We've all been there: a single cookie that turns into two or three, a few too many pieces of sweets (we're looking at you, Diwali-ready shelves!), or just an extra- helping of kheer. Whatever you've eaten, you likely recognise one of the many unpleasant symptoms of sugar overload, whether it's a queasy stomach, exhaustion, a headache, or just feeling generally less than tiptop.
Of course, we always recommend trying to eat as intuitively as possible in the first place. Tune in to your body's needs, and eat as mindfully as possible (read: scarfing down anything while watching TV or scrolling Instagram isn't doing you any favours). For more on mindful eating, check out this post. We also recognise, though, that no one can be perfect all the time, and for those less-than-ideal moments, it's best to beamed with a plan of action.
Make your next meal super blood-sugar-balancing.
A qualified dietitian recommends making sure your next meal helps stabilize your blood sugar. "Think protein, fiber, and healthy fat. This trio of nutrients will help slow the rate at which nutrients enter the bloodstream, stabilizing your blood sugar curve and activating hormones that satiate your appetite." She recommends making sure your plate is filled with at least half colourful veggies, with 20 grams of protein (she loves high-fiber plant proteins like raw pumpkin seeds or lentils). For good fat, the dietitian loves avocado. "You could also make a beautiful chickpea scramble or a smoothie with plenty of greens, a good plant-based protein powder, and hemp ," she says.
Load up on fiber and water
Fiber and water might be the magic combo to help with the bloating that comes with excess sugar intake. The combination of fiber and water helps to flush out our system, which can mitigate those feelings. It also keeps us feeling full, which curbs hunger and gives us better control over our eating the following day. Recommending starting your day with a high-fiber carbohydrate at breakfast— likes hot raagi porridge or Whole Grain Khakhras—and aiming to drink 1.5 to 2 liters of water per day. "After a week of this, your system should feel flushed out, and your taste buds will be recalibrated so the cycle of sweet cravings will be broken," Dr. Shradha says
Load up on bitter greens.
"You feel pretty nauseous and sick to your stomach"; bitter greens—an ancient digestive aid—are a great balm for too much sweet. Make a bitter green smoothie that contains half a cup of corriander leaves, a couple of stalks of celery, some cucumber, and 1 inch of grated ginger. "I also like to include a slice of lemon, with the peel, as the acid will settle your stomach further, and it really brightens the taste of so many greens," Dr. Shradha says.
Focus on inflammation-fighting foods.
One of the primary reasons too much sugar can make you feel unwell is that it spikes your blood sugar, and thus tends to create inflammation in your body. "To help ameliorate the damage, make sure you pile your plate with anti-inflammatory all-stars at your next couple of meals," recommends dietitian. "Feast on cruciferous veg like kale,Brussels sprouts, and cauliflower; add plenty of turmeric and ginger to your meals or drinks; include a couple of servings of omega-3-rich seeds such as ground flax or hemp.”

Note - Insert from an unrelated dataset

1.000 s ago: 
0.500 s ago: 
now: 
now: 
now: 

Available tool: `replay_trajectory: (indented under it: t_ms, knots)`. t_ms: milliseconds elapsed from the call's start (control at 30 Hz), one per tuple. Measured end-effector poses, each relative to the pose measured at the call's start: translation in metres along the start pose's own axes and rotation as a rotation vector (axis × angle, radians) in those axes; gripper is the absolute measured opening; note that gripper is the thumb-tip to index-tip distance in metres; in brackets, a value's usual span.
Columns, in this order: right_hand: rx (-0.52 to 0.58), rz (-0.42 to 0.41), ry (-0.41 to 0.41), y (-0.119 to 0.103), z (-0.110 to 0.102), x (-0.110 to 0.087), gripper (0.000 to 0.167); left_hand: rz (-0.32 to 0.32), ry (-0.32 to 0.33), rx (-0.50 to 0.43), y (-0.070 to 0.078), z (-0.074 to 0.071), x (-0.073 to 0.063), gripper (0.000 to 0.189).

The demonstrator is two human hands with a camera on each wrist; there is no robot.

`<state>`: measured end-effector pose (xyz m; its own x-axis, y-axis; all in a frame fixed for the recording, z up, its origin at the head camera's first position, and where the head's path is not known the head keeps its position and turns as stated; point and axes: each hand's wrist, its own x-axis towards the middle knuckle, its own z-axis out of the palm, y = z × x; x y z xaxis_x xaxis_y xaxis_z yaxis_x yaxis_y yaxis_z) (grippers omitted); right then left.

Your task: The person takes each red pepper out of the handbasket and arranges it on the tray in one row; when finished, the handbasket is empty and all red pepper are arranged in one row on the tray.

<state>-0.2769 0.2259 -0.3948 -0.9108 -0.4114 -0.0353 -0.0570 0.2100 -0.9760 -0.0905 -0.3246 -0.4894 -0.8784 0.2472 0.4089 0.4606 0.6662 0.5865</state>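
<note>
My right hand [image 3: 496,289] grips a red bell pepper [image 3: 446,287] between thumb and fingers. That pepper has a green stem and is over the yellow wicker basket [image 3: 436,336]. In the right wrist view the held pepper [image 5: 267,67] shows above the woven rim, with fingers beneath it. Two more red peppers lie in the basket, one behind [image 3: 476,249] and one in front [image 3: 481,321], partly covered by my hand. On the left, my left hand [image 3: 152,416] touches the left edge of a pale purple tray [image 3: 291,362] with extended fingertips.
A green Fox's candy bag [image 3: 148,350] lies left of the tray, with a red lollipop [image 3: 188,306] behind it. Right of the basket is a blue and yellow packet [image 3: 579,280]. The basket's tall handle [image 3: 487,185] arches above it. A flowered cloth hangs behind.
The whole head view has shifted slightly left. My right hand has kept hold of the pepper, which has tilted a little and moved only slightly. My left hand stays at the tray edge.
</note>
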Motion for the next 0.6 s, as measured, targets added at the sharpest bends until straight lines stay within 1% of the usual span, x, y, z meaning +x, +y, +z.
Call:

Even better? Berries are packed with anti-inflammatory flavonoids and perfect for satisfying any residual sugar desires," says Dr. Shradha Sodhani-Agarwala.
Think about a long-term plan.
Sometimes, sugar cravings can signify other health imbalances that should be addressed. For the best sugar success, talk to your qualified dietitian about some vitamin and mineral deficiencies you might have that can be causing sugar cravings.
It is recommended doing a full panel so you can fill in the gaps on any nutrients you might be lacking. "I also have had a ton of success with supplementing glutamine, and glutathione specifically, for sugar cravings," Dr. Shradha says. "Glutamine is an amino acid that I've found to help reduce sugar cravings. It's a precursor to glutathione, which means it helps your body create it. Glutathione is our master antioxidant that aids in natural detoxification and reduces inflammation, which can help minimize the negative impact of sugar." Of course, you should talk to your doctor or dietitian before adding anything to your routine, but bringing up the supplement with them is a great place to start.